SOLAN, Dec 20 — At least 32,000 industrial workers registered with the Employees State Insurance Corporation of India (ESI) in this district have since 1995 been getting a raw deal at the hands of the State Health Department which managed it’s operations in Himachal Pradesh.

The ESI was set upto provide a health insurance cover to industrial workers, most of whom were poorly paid and could not afford modern healthcare facilities. Each worker of a registered factory contributed a small amount from his wages every month in the shape of premium. The ESI bore seven-tenth of the expenditure on running the insurance scheme. The balance (one-eighth) was contributed by the state Health Department.

While day-to-day medical needs of the workers were to be met at the ESI’s network of dispensaries and hospitals, serious cases were referred to select hospitals like Indira Gandhi Memorial Hospital, Shimla, and the PGI, Chandigarh. All expenses incurred by the workers at such institutions were fully reimbursable by the ESI.

This was precisely what was not being done by the managers of the ESI scheme. All four ESI dispensaries located at Baddi, Barotiwala, Majholi and Chambaghat and also the main one at Parwanoo had being facing a chronic shortage of essential medicines. The workers’ claims for reimbursement of duly verified and certified medical bills remained largely unsettled during the past four years. As on April 1, 1998, the ESI owned a cumulative total of Rs 1.7 crore to it’s intended beneficiaries by way of unpaid bills.

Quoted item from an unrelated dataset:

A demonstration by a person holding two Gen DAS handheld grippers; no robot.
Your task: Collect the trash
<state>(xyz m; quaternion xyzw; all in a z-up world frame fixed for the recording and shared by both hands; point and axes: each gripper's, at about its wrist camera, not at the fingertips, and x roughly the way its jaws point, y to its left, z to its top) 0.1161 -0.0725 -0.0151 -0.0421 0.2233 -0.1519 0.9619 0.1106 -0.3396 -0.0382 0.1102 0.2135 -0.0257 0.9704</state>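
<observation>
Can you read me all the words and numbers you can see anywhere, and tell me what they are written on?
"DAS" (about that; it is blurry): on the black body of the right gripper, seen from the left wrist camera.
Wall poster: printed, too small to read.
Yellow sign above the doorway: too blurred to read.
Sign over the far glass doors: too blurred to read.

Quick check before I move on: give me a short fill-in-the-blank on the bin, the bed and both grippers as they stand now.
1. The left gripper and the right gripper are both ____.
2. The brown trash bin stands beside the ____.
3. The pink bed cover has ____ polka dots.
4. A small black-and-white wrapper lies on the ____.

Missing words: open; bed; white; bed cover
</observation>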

Since then a paltry sum of Rs 10 lakh had been disbursed for settling some pressing medical reimbursement claims. After repeated entreaties and demonstrations by aggrieved workers failed to move the authorities, a trade unionist went on an indefinite fast in front of the ESI dispensary at Baddi on December 15.

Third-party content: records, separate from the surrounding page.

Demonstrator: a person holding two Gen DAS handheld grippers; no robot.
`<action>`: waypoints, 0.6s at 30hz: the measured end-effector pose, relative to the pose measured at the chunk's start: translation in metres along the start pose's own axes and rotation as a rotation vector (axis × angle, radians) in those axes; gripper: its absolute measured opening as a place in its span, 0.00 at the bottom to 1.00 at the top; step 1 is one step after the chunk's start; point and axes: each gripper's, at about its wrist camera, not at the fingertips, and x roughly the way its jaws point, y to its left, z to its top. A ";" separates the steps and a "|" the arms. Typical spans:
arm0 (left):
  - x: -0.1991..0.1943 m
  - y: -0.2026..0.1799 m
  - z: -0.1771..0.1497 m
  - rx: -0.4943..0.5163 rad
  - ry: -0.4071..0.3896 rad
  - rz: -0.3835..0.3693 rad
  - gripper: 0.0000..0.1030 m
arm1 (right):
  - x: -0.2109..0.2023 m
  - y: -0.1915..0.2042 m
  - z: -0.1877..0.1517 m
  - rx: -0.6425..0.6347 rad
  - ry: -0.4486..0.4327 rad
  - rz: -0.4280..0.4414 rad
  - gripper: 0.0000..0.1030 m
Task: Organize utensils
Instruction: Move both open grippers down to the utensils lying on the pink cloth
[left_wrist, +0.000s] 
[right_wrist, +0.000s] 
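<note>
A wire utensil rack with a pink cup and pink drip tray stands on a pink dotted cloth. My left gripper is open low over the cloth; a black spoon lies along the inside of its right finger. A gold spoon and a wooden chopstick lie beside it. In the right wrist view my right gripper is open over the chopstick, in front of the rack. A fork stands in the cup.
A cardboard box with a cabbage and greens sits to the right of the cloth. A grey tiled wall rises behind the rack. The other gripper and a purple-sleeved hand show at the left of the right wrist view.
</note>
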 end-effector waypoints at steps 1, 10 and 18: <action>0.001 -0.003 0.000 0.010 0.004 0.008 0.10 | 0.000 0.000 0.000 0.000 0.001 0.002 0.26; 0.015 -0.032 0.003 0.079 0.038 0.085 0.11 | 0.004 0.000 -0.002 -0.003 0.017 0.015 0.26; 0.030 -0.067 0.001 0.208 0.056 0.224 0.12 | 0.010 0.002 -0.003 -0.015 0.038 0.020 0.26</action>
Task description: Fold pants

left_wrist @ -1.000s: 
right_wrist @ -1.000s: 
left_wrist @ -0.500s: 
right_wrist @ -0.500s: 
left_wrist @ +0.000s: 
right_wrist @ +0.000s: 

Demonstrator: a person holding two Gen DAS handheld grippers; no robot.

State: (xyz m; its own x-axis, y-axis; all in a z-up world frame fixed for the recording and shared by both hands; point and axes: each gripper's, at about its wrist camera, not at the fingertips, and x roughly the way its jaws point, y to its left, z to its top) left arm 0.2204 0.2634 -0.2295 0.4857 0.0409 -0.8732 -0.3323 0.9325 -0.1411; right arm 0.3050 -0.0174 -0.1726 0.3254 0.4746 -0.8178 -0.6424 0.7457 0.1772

Since the trade unionist belonged to the Bharatiya Mazdoor Sangh, the labour wing of the ruling BJP, the state Health Minister, Mr J.P. Nadda, rushed to Baddi and assured the agitating workers that a sum of Rs 63 lakh would be released forthwith for settling the reimbursement claims and that more money would follow to settle medicine purchase bills.

Sources in the Directorate of Health Services say the minister had arranged for an advance payment of Rs 63 lakh from the ESI against the current year’s allocations for payment of claims relating to previous years. This, they say, is not a solution.

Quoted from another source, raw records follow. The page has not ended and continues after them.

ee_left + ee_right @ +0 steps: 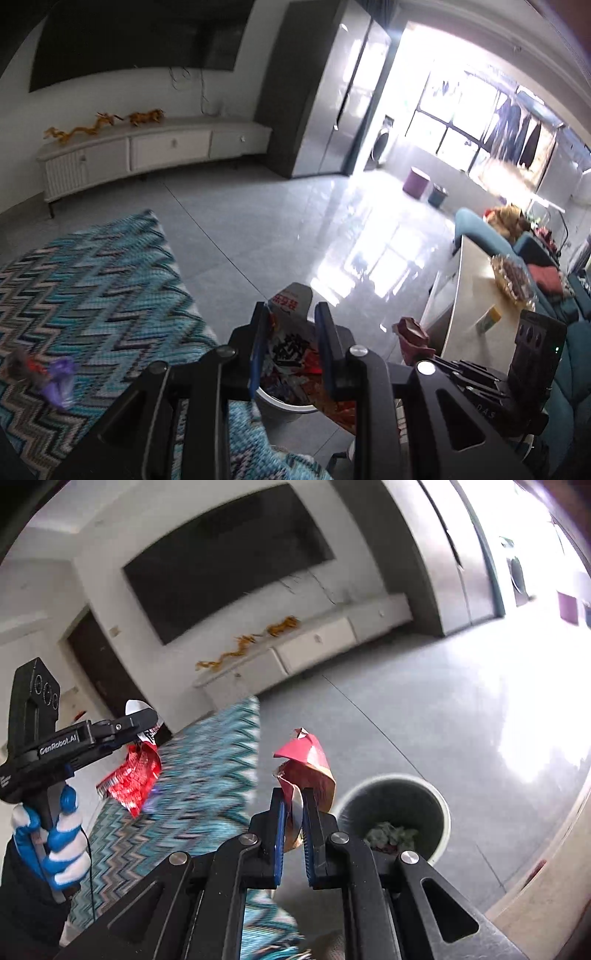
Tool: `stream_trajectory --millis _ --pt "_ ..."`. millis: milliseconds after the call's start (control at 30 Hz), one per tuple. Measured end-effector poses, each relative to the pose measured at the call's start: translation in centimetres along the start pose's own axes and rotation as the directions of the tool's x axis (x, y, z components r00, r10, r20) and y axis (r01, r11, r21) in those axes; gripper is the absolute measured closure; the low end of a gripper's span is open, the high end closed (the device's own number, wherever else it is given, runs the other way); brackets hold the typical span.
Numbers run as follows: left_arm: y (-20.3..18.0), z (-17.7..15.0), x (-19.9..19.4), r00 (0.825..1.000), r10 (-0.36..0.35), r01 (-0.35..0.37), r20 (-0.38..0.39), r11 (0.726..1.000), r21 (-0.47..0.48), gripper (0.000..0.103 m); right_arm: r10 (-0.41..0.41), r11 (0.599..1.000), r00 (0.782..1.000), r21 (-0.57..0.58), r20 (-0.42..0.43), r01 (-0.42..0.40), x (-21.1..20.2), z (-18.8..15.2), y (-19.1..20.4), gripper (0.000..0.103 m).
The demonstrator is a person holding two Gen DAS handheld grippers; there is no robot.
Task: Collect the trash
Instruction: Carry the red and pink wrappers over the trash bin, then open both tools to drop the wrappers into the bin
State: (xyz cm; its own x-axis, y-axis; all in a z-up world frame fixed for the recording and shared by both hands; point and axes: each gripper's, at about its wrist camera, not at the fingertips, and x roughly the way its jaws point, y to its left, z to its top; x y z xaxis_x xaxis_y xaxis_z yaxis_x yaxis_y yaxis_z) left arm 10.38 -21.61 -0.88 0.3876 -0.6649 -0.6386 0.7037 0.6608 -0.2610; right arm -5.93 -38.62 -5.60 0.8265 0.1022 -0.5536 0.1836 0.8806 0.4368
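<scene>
— What's the left claw (291,325) got?

— It's pinching a red and white snack wrapper (290,332) between its blue pads. The wrapper hangs over the waste bin (280,402), whose white rim shows just below the claw with more wrappers inside. From the other side you can see the same wrapper (135,771) dangling red and crinkled under that claw (142,720), held by a hand in a blue and white striped glove (51,842).

— And the right one?

— The right claw (293,812) is pressed in on a crumpled red and tan packet (306,771), which sticks up past the fingertips. The packet is just left of the waste bin (436,797) in that view, above the floor. There's some greenish rubbish at the bottom of the bin.

— What's around the bin?

— A blue zigzag rug (92,288) lies beside it, its edge nearly reaching the bin. On the rug, well away from the bin, sits a small purple scrap (57,380); it's blurred, so I can't say what it is. On the other side of the bin stands a pale counter (476,302) with a clear snack bag (511,277) and a small yellow box (487,319) on it.

— Farther off?

— Beyond the bin, across the grey tiled floor (266,221), a low white TV cabinet (147,147) runs along the wall with golden dragon figures (103,123) on top.
</scene>
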Motion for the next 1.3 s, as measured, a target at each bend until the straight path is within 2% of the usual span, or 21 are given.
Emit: stream_trajectory --millis 167,467,567,633,733,867,967,1233,1300 --pt "-0.4 0.1 7.7 0.995 -0.004 0.006 -0.097 1.000 0.019 0.079 -0.034 0.996 0.997 0.077 -0.069 0.039 4.4 0.1 -3.9 0.094" --pt "0.1 -0.1 16.9 0.983 0.010 -0.007 -0.183 1.000 0.021 0.076 -0.092 0.986 0.980 0.123 -0.175 0.114 10.7 0.4 -8.5 0.091" --pt "0.3 -0.5 19.0 0.977 -0.001 0.002 -0.215 1.000 0.002 0.074 -0.103 0.981 0.974 0.139 -0.204 0.133 12.3 -0.1 -9.2 0.086" --pt "0.5 -0.8 19.9 0.972 -0.015 0.013 -0.234 1.000 -0.008 0.073 -0.112 0.977 0.970 0.155 -0.215 0.147 12.8 -0.4 -9.9 0.071" --pt "0.7 -1.2 20.4 0.967 -0.021 0.017 -0.254 1.000 -0.018 0.071 -0.120 0.970 0.967 0.181 -0.223 0.162 13.1 -0.9 -10.7 0.068" --pt "0.6 -1.4 19.9 0.969 -0.010 0.007 -0.248 1.000 -0.013 0.060 -0.130 0.966 0.966 0.192 -0.222 0.174 12.3 -1.2 -11.0 0.068" --pt "0.1 -1.4 19.1 0.971 -0.009 0.006 -0.240 1.000 -0.013 0.059 -0.133 0.964 0.970 0.201 -0.203 0.174 10.7 -1.3 -10.7 0.068" --pt "-0.8 -1.0 14.0 0.985 0.026 -0.026 -0.171 1.000 0.004 0.059 -0.138 0.969 0.981 0.188 -0.139 0.163 6.8 -0.5 -8.2 0.065" --pt "-1.0 -0.9 12.1 0.989 0.045 -0.044 -0.138 0.999 0.013 0.053 -0.143 0.972 0.983 0.172 -0.114 0.161 5.6 -0.2 -7.2 0.064"
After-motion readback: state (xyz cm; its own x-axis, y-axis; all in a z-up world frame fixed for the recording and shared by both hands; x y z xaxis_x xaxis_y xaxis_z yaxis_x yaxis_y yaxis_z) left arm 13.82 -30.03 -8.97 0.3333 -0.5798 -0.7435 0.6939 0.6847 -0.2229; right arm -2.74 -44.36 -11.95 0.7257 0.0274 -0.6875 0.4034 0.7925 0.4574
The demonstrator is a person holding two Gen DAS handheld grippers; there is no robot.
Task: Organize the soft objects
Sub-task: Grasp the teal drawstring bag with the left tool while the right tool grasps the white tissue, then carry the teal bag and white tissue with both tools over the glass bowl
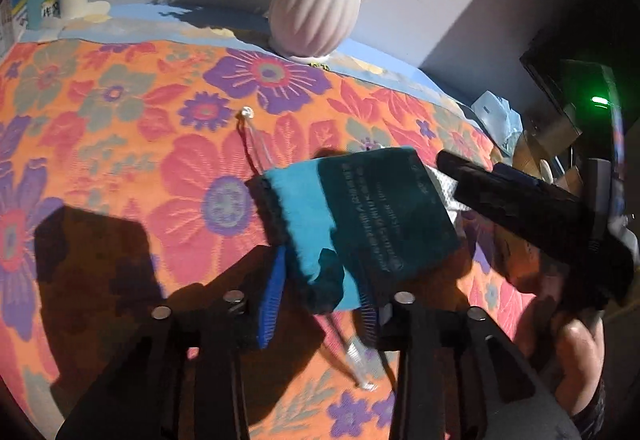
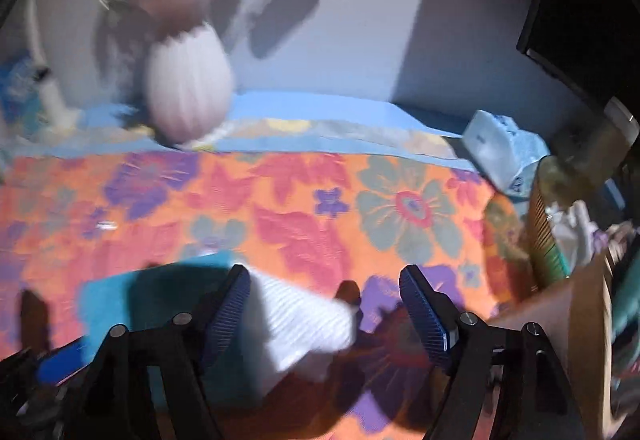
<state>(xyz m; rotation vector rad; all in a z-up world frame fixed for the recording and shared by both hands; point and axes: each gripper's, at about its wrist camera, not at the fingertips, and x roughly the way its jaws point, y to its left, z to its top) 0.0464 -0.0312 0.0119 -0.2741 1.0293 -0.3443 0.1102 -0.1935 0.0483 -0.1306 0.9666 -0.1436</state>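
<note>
I am holding my left gripper point(image 1: 322, 304) with jaws parted around the teal drawstring pouch point(image 1: 352, 224), lying near the floral tablecloth's point(image 1: 120, 120) right edge, my right gripper point(image 2: 324, 304) gaping over a white ribbed cloth point(image 2: 300, 324).

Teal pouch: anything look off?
The teal pouch lies askew on the floral cloth, its drawstring trailing loose. A white ribbed cloth pokes out from under its right edge. Nothing spilled or damaged.
</note>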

The crisis will reappear in the organisation before the year-end when workers’ bills for the current year will start piling up once again. The ESI had already expressed it’s inability to provide any overdrafts on a continuing basis. Doubts are also being expressed over the ability of the cash-strapped state government to bail out it’s Health Department in this case.

Enquiries made by this correspondent reveals that the whole fiasco has been caused by unplanned spending by the Directorate of Health Services. This organisation received funds from the ESI under two heads, one for buying medicines and the other for reimbursing medical claims bills of workers.

The directorate spent disproportionate amounts on purchase of drugs since 1996-97. For reasons best known to itself, it purchased medicines worth Rs 1.47 crore against the budget allocation of only Rs 33 lakh in the year 1995-96.

There have been allegations that a large portion of the expenditure was made in buying less-needed drugs from certain favoured sources. While such medicines remained stockpiled in stores of various dispensaries and hospitals, important drugs, including life saving ones, remained scarce.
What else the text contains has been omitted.